Затем немного подумал и добавил:
— Надо же такому померещиться, прости, господи, грешного раба своего.
— Ну что, верные вассалы мои?! — обратился Роберт к баронам. — Сдается мне, отныне я ношу имя Локлир не только по закону, но также и по сути, и обычаю, верно я понимаю?
— Исторические слова! — почтительно поддакнул сэр Артур Тейлор.
— Иди на хуй, льстец, не к тебе обращаюсь, — бросил ему Роберт.
— Вы, ваше высочество, случайно произнесли обидное, — заметил сэр Реджинальд Хеллкэт. — Вы как бы намекнули, что сэр Тейлор не является вашим верным вассалом, что некорректно. Он, конечно, долбоеб, но его лояльность, по-моему, ставить под сомнение нельзя.
— Ты прав, Реджи, — кивнул Роберт. — Извини, Артур, ляпнул, не подумав.
— Несправедливо обиженного вассала надлежит чем-нибудь одарить, — подал голос сэр Персиваль Тандерболт.

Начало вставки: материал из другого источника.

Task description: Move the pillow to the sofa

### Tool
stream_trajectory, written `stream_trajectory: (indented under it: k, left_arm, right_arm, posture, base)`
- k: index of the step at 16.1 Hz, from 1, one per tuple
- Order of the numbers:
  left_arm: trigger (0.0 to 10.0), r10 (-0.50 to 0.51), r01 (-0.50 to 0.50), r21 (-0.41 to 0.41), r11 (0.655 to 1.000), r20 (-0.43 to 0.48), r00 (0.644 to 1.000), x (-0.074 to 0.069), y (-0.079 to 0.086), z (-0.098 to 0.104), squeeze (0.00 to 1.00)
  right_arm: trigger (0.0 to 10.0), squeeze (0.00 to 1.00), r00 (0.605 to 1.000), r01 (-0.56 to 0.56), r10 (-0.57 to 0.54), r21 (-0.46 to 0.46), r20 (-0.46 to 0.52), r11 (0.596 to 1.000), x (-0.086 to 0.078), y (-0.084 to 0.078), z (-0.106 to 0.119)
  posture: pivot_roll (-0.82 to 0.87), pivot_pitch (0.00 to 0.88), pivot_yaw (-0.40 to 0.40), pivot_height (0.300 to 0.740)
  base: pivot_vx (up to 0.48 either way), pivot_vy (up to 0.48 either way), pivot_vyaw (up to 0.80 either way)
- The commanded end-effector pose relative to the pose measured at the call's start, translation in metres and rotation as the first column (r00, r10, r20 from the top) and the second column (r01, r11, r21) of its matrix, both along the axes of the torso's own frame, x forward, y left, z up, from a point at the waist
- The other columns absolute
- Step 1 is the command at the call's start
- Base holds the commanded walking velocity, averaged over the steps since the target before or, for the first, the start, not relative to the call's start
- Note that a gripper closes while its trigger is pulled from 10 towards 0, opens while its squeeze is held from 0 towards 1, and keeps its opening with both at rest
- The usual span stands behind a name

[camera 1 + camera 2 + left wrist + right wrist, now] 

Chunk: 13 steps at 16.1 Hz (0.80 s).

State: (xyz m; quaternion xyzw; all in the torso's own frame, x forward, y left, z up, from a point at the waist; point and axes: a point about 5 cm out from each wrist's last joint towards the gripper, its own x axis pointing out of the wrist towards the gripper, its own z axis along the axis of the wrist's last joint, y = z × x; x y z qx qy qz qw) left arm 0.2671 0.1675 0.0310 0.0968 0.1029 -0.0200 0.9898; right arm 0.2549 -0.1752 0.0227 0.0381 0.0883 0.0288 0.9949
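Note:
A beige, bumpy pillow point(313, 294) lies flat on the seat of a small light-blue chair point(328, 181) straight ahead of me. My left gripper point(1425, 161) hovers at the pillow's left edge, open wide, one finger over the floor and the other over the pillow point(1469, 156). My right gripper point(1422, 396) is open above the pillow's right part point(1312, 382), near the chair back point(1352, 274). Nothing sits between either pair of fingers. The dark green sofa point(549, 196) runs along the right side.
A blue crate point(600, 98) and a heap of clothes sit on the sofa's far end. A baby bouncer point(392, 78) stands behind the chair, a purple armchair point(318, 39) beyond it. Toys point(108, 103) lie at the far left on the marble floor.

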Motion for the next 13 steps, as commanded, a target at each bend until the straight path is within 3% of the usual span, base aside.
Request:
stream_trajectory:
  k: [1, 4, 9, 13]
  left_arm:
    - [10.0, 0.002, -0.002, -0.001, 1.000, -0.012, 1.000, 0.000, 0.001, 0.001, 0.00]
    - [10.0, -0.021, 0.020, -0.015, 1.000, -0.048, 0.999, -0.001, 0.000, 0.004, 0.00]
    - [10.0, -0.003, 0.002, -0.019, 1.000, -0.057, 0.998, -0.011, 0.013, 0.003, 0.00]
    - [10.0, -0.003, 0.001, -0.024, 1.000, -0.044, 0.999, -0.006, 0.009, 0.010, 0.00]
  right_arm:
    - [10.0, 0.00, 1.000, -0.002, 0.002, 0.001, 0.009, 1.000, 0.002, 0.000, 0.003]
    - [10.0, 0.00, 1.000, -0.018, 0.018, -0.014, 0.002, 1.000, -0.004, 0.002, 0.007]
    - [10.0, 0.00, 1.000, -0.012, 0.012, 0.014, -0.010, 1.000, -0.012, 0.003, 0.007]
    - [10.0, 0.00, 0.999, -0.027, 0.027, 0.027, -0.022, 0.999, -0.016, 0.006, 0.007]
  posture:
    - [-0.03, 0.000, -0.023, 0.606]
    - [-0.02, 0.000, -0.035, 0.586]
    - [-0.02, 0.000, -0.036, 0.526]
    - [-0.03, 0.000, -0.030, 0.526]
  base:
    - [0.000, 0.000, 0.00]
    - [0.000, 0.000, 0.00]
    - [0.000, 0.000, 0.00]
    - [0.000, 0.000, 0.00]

Роберт задумчиво осмотрел массивный золотой браслет на левом запястье. Артур затаил дыхание. Роберт принял величественную позу, задрал подбородок вверх и тожественно провозгласил:
— Дарую тебе, сэр Артур, наследственную привилегию невозбранно ковырять в носу в моем присутствии, а также в присутствии последующих ярлов Локлиров, как законных, так и незаконных.
Реджи и Перси переглянулись и синхронно рассмеялись. Артур сглотнул слюну, выдавил из себя жалкую улыбку и сбивчиво пробормотал нечто благодарственное. Разочаровался Артур, а зря. Не разевал бы варежку на ярловы драгоценности — не пришлось бы разочаровываться.
Сзади кто-то кашлянул. Роберт обернулся и увидел Джона Сильвера.